> **Description of the task**:
Return each line of the data below exactly, omitting any pictures.

┌─ Given material

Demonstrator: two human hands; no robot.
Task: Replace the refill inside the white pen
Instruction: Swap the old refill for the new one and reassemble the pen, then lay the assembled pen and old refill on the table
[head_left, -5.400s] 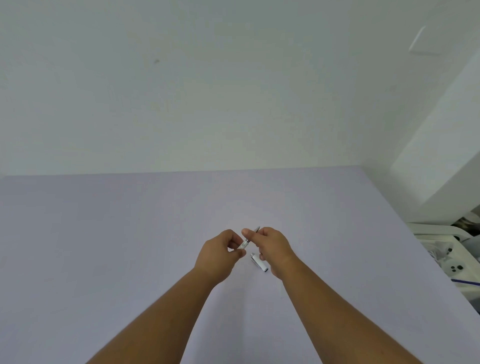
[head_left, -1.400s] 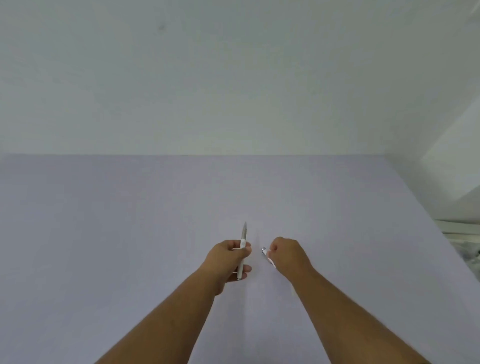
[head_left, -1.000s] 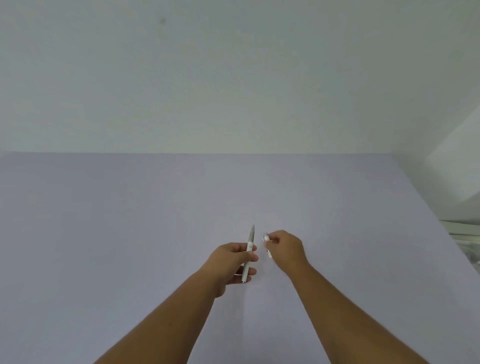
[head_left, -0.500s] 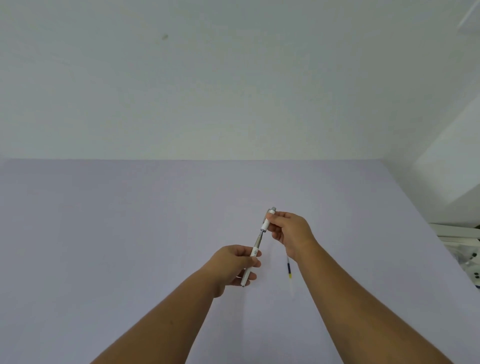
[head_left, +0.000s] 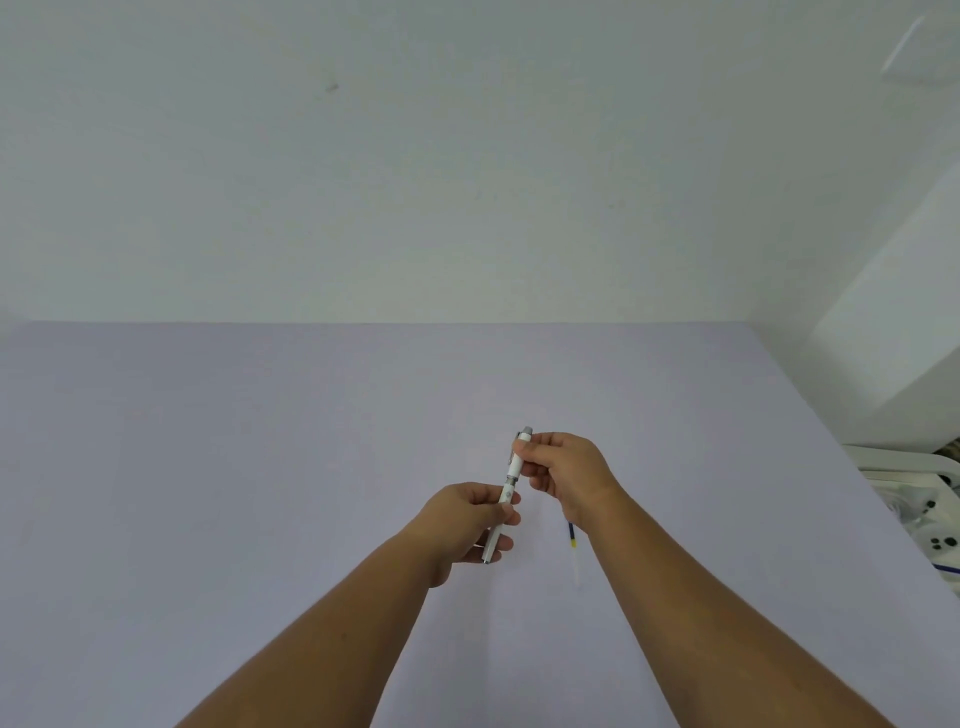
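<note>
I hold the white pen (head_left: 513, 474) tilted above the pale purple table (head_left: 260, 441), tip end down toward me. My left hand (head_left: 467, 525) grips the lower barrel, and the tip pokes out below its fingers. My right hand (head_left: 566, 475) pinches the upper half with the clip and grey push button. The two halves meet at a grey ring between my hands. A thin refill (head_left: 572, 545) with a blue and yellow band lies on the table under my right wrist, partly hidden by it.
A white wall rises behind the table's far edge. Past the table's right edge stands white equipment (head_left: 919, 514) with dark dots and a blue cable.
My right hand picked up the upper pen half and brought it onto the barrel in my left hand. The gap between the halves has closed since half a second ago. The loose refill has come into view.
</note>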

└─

> **Response to the exercise**:
Demonstrator: two human hands; no robot.
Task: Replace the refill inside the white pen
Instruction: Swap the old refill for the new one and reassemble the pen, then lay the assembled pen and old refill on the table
[head_left, -5.400s] 
[head_left, -1.400s] 
[head_left, -1.000s] 
[head_left, -0.500s] 
[head_left, +0.000s] 
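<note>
I hold the white pen (head_left: 513, 474) tilted above the pale purple table (head_left: 260, 441), tip end down toward me. My left hand (head_left: 467, 525) grips the lower barrel, and the tip pokes out below its fingers. My right hand (head_left: 566, 475) pinches the upper half with the clip and grey push button. The two halves meet at a grey ring between my hands. A thin refill (head_left: 572, 545) with a blue and yellow band lies on the table under my right wrist, partly hidden by it.
A white wall rises behind the table's far edge. Past the table's right edge stands white equipment (head_left: 919, 514) with dark dots and a blue cable.
My right hand picked up the upper pen half and brought it onto the barrel in my left hand. The gap between the halves has closed since half a second ago. The loose refill has come into view.
</note>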

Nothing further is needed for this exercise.